CourtU.S. Court of Appeals — Fifth Circuit

James J. Leonard, Jr., Dallas, Tex., for plaintiff-appellant.

Joseph Paul McGuffey, Amarillo, Tex., for Judith Prescott Hale.

Gibson, Ochsner & Adkins, Wayne P. Sturdivant, Amarillo, Tex., for Naomi Harney.

Stokes & Fields, Thomas D. Farris, Amarillo, Tex., for Jim B. Brown.

Jerry L. Benedict, Asst. Atty. Gen., Austin, Tex., for Judge Naomi Harney.

Appeal from the United States District Court for the Northern District of Texas.

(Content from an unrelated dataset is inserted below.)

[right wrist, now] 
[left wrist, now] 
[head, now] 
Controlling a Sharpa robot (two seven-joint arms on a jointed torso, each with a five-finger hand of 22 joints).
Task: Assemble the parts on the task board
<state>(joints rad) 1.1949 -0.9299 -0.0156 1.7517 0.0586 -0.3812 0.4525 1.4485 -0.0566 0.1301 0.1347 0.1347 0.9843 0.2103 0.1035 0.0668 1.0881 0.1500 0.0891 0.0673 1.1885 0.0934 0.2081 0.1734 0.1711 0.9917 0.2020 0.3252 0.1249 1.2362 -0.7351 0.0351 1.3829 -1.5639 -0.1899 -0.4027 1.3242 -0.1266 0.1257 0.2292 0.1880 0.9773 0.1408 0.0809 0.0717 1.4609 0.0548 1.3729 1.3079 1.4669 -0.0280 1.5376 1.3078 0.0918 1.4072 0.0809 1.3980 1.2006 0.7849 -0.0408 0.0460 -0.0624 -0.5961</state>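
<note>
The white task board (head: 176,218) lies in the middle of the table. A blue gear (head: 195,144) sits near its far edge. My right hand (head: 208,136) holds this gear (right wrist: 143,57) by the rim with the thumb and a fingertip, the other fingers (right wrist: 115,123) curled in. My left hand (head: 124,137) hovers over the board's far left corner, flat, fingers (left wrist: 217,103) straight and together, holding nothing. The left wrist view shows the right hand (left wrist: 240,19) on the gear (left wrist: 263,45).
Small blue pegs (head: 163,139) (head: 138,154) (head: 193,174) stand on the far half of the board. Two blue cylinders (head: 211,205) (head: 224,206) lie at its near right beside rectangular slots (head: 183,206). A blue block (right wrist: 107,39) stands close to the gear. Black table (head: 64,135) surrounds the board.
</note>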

Before GEE, RANDALL and DAVIS, Circuit Judges.

GEE, Circuit Judge:

This misbegotten attempt at a civil rights action has its origins in a state court decree, one that granted a divorce on grounds of cruel treatment, the bulk of the marital property, and custody of the parties' three children--with substantial child support--to the wife of appellant Ronal D. Hale. While his appeal of these awards was pending, Dr. Hale, a physician, filed his complaint in federal court against his former wife, her lawyer, and the state judge who rendered the decree. Except for vague allegations of conspiracy to deprive Dr. Hale of constitutional rights, its sole factual allegations are:

(A) Defendant HARNEY presided over the divorce litigation which is the subject of this complaint. Defendant HARNEY is biased and prejudiced against males as a class, and plaintiff HALE in particular. Defendant HARNEY openly discussed the litigation while it was pending at cocktail parties and functions in a way which did not promote public confidence in the integrity of the judiciary and demonstrated her hostility towards plaintiff HALE as an individual and as a member of the class of males which he now represents.

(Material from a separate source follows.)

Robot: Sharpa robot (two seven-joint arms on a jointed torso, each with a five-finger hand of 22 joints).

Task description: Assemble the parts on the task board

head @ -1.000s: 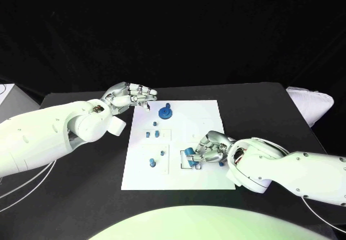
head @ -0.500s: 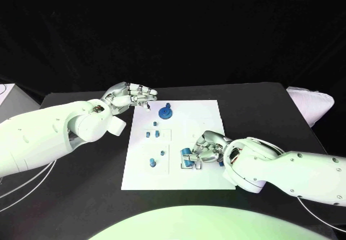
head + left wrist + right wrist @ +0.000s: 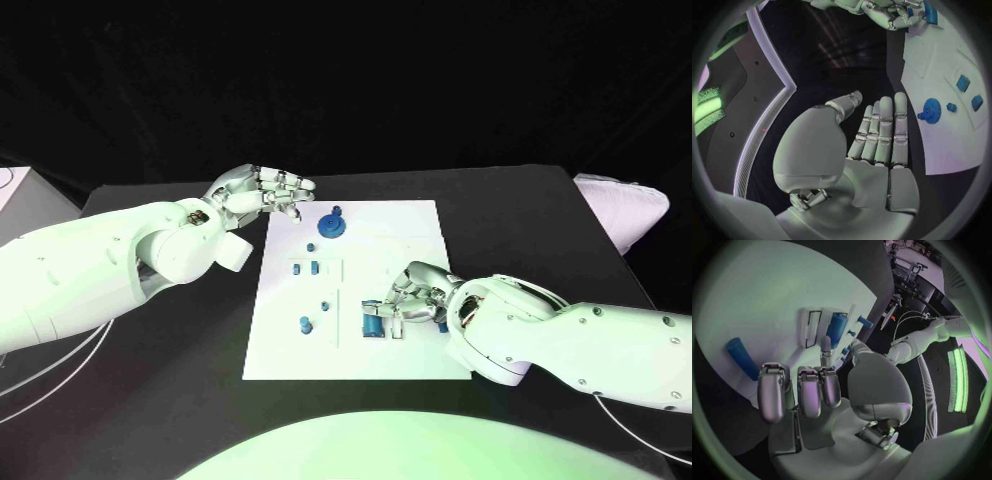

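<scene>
The white task board [image 3: 346, 350] lies mid-table. On it stand a round blue knob [image 3: 330, 226], two small blue pegs [image 3: 303, 267] and one more peg [image 3: 306, 323]. My right hand [image 3: 420, 300] hovers low over the board's near right part. Its thumb tip [image 3: 825, 344] lies beside an upright blue cylinder [image 3: 837, 328] that stands at a rectangular slot [image 3: 374, 322]. I see nothing gripped between its fingers. Another blue cylinder [image 3: 741, 358] lies loose on the board by that hand. My left hand [image 3: 265, 190] hangs over the board's far left corner, fingers [image 3: 881, 131] straight and holding nothing.
A white box [image 3: 29, 200] stands at the table's far left edge, and a pale padded object [image 3: 627, 210] lies at the far right edge. Black table surface [image 3: 173, 340] surrounds the board on all sides.
My right hand has shifted slightly toward the near left, and the blue cylinder it carried now stands lower at the slot. The left hand has not moved.
</scene>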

(B) Defendant BROWN and HALE did conspire with each other and with defendant HARNEY, both tacitly and overtly, to deny plaintiff a fair trial, by intimidation of one of plaintiff's witnesses, and to exploit the well-known bias and prejudice of defendant HARNEY against plaintiff, all of which worked to deny plaintiff of his property without due process of law and furthered the destruction of his parent-child relationship with his three minor children.

(C) Plaintiff was further intimidated by defendant HARNEY from exercising his right to a jury trial in the matter of child On motion of the defendants, the trial court dismissed the action, assessing sanctions under Rule 11 against Dr. Hale's attorney. Rule 11, Fed.R.Civ.P., provides, in pertinent part:

custody and other issues properly presented to a jury under Texas law. 1

Every pleading, motion, and other paper of a party represented by an attorney shall be signed by at least one attorney of record in his individual name, whose address shall be stated. The signature of an attorney or party constitutes a certificate by him that he has read the pleading, motion, or other paper; that to the best of his knowledge, information, and belief formed after reasonable inquiry it is well grounded in fact and is warranted by existing law or a good faith argument for the extension, modification, or reversal of existing law, and that it is not interposed for any improper purpose, such as to harass or to cause unnecessary delay or needless increase in the cost of litigation. If a pleading, motion, or other paper is not signed, it shall be stricken unless it is signed promptly after the omission is called to the attention of the pleader or movant. If a pleading, motion, or other paper is signed in violation of this rule, the court, upon motion or upon its own initiative, shall impose upon the person who signed it, a represented party, or both, an appropriate sanction.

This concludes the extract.